Work instruction | Please repeat the lines below exactly. Begin with the line containing "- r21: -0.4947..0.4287" and go on through the line containing "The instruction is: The".

Entries taken from a collection
*****

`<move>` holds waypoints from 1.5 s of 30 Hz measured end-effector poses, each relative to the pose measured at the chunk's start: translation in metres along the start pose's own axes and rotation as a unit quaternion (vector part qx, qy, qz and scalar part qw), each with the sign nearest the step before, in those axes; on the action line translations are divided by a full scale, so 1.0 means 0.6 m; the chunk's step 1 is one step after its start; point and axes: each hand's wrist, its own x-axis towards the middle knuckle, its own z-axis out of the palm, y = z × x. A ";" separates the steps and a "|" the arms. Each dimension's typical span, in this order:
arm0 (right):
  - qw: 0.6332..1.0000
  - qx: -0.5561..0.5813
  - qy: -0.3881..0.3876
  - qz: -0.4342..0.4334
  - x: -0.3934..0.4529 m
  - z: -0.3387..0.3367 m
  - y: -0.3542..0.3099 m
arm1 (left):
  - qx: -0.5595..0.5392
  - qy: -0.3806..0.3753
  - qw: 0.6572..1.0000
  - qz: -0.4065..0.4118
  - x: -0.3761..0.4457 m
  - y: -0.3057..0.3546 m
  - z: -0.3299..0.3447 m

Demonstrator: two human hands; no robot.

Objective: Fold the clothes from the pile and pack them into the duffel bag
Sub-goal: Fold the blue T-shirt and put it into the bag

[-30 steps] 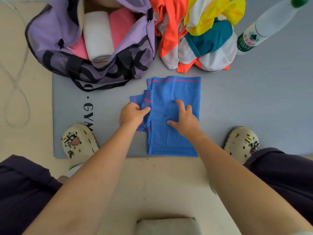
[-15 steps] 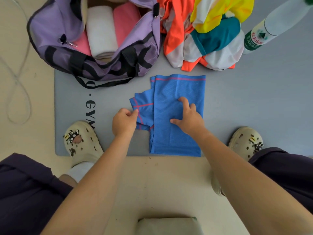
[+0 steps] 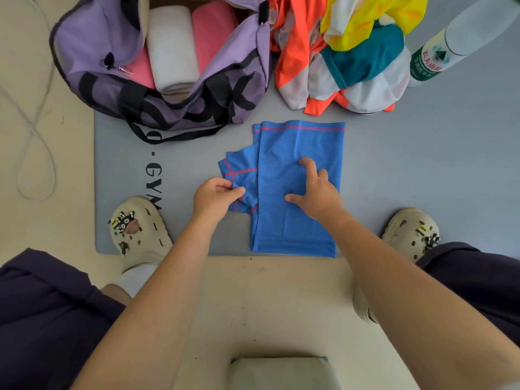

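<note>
A blue shirt with red stripes (image 3: 298, 232) lies half folded on the grey mat (image 3: 422, 164). Its sleeve sticks out to the left. My left hand (image 3: 215, 199) pinches that sleeve at its edge. My right hand (image 3: 316, 192) presses flat on the middle of the shirt with fingers spread. The purple duffel bag (image 3: 157, 88) stands open at the back left, holding a rolled white garment (image 3: 173, 60) and pink ones (image 3: 213, 32). The pile of orange, yellow, teal and white clothes (image 3: 346, 52) lies to the bag's right.
A clear water bottle with a green label (image 3: 450, 43) lies at the back right. My two cream clogs (image 3: 138, 229) (image 3: 410, 232) stand at the mat's near edge. A white cord (image 3: 33, 130) loops on the floor at left. A pale cushion (image 3: 281, 372) sits at the bottom.
My left hand pulled back from on top of the shirt to its left side and now pinches the sleeve, which has spread out to the left. My right hand stayed pressing.
</note>
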 end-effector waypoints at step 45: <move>0.972 -0.192 0.090 -0.101 0.002 0.021 -0.006 | 0.360 -0.007 0.913 0.193 0.092 0.080 -0.018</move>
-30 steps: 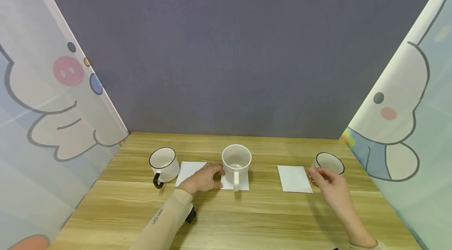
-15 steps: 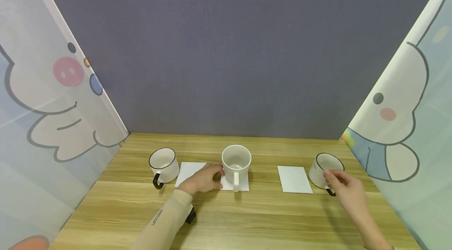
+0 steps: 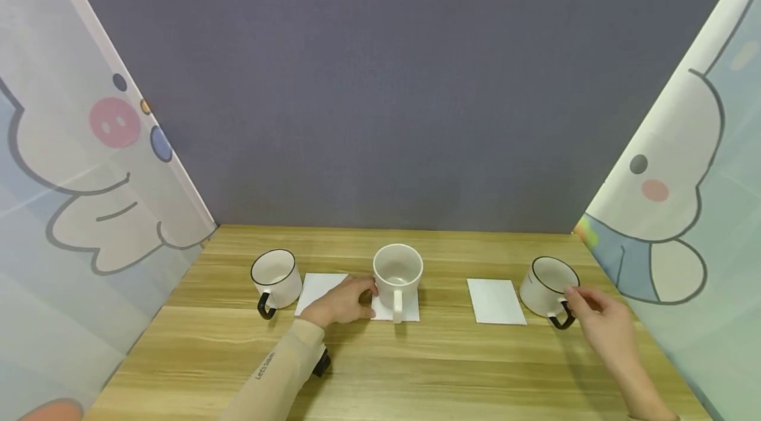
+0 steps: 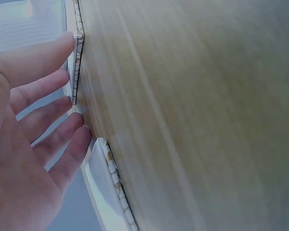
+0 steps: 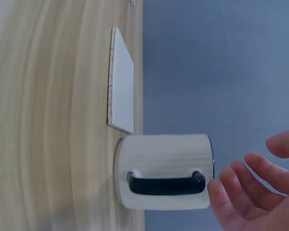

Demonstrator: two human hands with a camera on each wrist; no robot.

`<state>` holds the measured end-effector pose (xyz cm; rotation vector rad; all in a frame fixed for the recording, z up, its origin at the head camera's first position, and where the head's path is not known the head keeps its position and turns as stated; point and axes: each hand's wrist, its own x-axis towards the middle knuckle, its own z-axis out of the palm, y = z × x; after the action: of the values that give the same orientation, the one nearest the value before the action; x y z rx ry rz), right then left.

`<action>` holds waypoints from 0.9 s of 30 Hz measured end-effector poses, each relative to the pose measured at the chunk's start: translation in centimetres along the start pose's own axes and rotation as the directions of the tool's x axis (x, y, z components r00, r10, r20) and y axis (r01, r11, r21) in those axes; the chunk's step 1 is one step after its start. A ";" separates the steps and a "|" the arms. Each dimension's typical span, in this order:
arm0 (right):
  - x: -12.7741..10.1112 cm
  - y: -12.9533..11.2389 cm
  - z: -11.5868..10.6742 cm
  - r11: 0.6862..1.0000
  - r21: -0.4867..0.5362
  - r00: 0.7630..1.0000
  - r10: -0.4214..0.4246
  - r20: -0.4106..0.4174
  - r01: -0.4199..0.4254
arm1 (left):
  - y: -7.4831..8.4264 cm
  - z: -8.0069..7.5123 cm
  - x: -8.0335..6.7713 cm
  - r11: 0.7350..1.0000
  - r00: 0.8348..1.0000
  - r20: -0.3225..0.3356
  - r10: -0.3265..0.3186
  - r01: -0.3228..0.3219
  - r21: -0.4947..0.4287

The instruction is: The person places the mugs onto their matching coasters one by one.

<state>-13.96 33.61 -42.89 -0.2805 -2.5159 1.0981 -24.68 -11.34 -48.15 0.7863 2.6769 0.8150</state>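
Toward twelve o'clock on the surface [image 3: 440, 375], the centre mug [image 3: 399, 269] stands upright on the middle square [image 3: 411, 310], handle at six; that part looks done. At eleven o'clock the left mug [image 3: 284, 290] stands just beside the left square [image 3: 318, 283]; at two, the right mug [image 3: 537, 297] stands just beside the right square [image 3: 497, 302]. Setting those two on their squares seems left.

The left hand [image 3: 339, 302] lies at the centre mug's nine o'clock, its grip apart; contact is hard to tell. The right hand [image 3: 606, 328], at the right mug's four o'clock, has its grip apart too, holding nothing.

Bare wood runs from the middle square toward three o'clock and widely toward six. A strip separates the mugs from the far edge.
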 end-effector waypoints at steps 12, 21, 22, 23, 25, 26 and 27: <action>0.4 1.9 -0.4 0.998 -0.022 0.998 0.065 -0.003 -0.065 | -0.1 0.1 0.1 1.000 1.000 0.007 -0.025 0.025 0.005; 0.5 3.4 0.2 0.987 0.025 0.984 0.155 0.085 -0.157 | -0.3 0.2 0.4 1.000 1.000 0.002 -0.018 0.018 0.017; 0.5 3.6 0.3 0.983 0.030 0.980 0.175 0.097 -0.179 | -0.4 0.2 0.4 1.000 1.000 0.003 -0.022 0.022 0.018; 0.5 3.8 0.4 0.980 0.033 0.975 0.192 0.109 -0.197 | -0.4 0.2 0.4 1.000 1.000 0.002 -0.022 0.022 0.019; 0.5 4.0 0.5 0.969 0.066 0.964 0.230 0.132 -0.240 | -0.4 0.2 0.4 1.000 1.000 0.002 -0.018 0.018 0.021; 0.5 4.1 0.6 0.962 0.084 0.958 0.247 0.144 -0.260 | -0.4 0.2 0.4 1.000 1.000 0.002 -0.016 0.016 0.021; 0.4 4.2 0.6 0.956 0.098 0.953 0.258 0.156 -0.275 | -0.4 0.2 0.4 1.000 1.000 0.003 -0.018 0.018 0.019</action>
<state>-14.50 36.16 -46.27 -0.5409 -2.5763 1.4126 -25.11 -11.27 -48.61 0.7665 2.6888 0.7849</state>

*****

Result |
  - r21: -0.4947..0.4287

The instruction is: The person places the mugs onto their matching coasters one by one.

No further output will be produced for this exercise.